Check each line of the data for "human" and select those that have it.

#### Dataset content

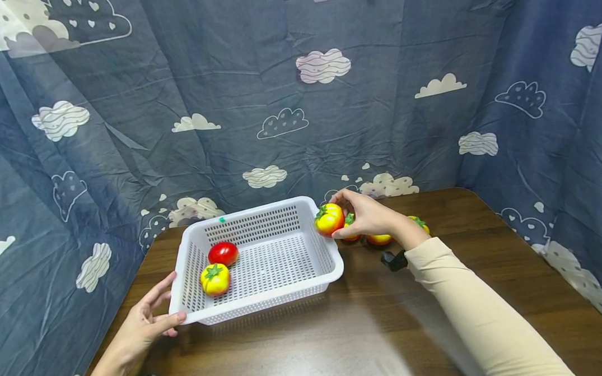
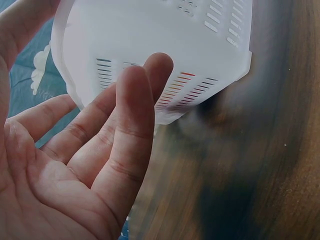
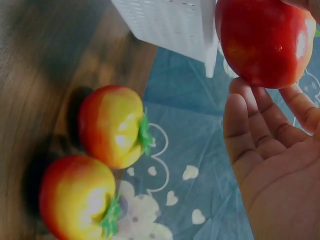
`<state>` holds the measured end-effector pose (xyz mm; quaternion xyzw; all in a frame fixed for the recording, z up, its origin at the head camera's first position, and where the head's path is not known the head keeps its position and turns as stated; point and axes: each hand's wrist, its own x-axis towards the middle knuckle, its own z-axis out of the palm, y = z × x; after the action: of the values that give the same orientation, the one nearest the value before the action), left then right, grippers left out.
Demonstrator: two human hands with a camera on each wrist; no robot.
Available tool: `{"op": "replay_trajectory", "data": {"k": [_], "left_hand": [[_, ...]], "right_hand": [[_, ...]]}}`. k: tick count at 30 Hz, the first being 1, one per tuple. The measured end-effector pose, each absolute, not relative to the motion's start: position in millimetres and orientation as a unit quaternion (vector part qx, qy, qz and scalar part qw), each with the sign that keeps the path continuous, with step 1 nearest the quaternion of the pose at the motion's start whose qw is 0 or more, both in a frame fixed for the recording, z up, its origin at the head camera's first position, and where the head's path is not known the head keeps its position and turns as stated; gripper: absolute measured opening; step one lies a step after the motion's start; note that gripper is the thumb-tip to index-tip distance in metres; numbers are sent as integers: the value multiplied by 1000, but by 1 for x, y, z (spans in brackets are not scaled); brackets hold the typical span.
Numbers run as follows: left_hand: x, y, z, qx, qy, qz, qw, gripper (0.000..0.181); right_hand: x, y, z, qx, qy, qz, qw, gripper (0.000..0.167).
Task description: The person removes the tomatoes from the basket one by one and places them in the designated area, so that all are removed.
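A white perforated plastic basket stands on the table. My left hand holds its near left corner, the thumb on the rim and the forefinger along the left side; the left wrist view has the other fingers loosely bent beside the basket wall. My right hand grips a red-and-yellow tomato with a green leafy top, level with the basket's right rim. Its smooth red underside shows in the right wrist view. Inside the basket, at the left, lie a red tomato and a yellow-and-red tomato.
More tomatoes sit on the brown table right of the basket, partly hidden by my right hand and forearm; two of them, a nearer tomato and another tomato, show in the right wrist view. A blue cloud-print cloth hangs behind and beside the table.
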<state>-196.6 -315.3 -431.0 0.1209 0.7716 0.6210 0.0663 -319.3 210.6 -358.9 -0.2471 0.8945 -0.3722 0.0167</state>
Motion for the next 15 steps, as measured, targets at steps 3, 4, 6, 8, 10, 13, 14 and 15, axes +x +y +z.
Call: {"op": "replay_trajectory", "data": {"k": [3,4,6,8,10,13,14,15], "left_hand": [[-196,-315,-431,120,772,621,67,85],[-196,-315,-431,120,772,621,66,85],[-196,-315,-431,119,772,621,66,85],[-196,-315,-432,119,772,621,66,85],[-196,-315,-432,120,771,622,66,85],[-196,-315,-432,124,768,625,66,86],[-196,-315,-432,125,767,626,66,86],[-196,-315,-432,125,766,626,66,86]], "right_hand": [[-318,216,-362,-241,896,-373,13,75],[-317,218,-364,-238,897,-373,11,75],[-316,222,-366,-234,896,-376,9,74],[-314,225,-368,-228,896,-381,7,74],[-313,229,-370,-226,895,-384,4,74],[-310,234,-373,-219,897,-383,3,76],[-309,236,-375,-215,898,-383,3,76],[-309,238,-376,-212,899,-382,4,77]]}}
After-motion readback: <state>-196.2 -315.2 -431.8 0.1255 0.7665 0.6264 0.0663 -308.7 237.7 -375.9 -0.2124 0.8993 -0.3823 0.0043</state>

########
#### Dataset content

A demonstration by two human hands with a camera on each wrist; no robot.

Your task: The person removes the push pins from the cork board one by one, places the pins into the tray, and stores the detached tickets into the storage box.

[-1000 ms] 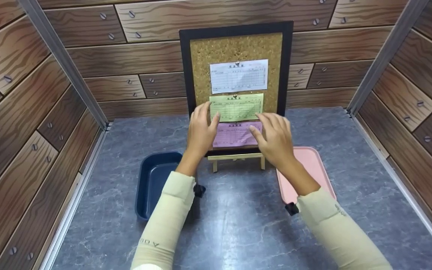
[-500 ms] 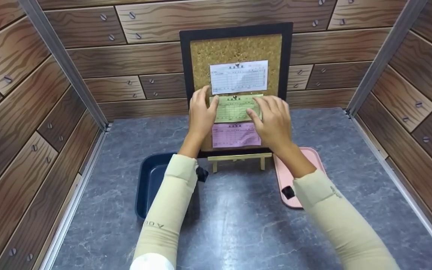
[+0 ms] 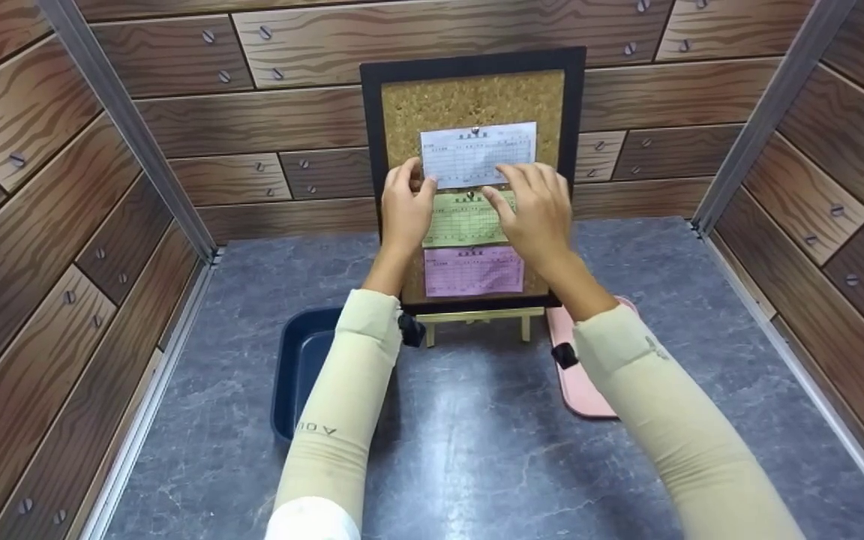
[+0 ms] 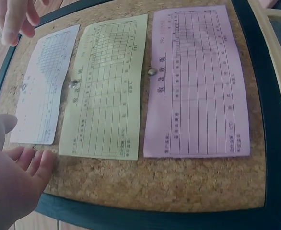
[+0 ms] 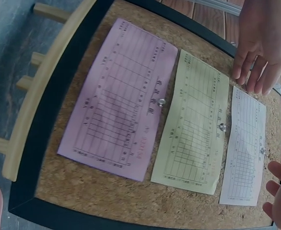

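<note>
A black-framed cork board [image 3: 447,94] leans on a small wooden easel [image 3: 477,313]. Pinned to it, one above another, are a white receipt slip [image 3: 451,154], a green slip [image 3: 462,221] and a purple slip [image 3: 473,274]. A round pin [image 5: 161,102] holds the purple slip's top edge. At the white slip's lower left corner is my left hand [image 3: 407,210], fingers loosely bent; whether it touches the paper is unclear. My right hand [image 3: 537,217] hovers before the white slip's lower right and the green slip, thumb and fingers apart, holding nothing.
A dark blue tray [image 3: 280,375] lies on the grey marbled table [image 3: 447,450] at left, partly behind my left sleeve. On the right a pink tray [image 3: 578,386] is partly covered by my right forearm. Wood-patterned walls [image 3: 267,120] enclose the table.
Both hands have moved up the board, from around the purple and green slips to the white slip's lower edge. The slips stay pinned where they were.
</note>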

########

◆ Written response ◆
Demonstrator: two human hands with a camera on each wrist; no robot.
A demonstration by two human hands with a camera on each wrist; no robot.

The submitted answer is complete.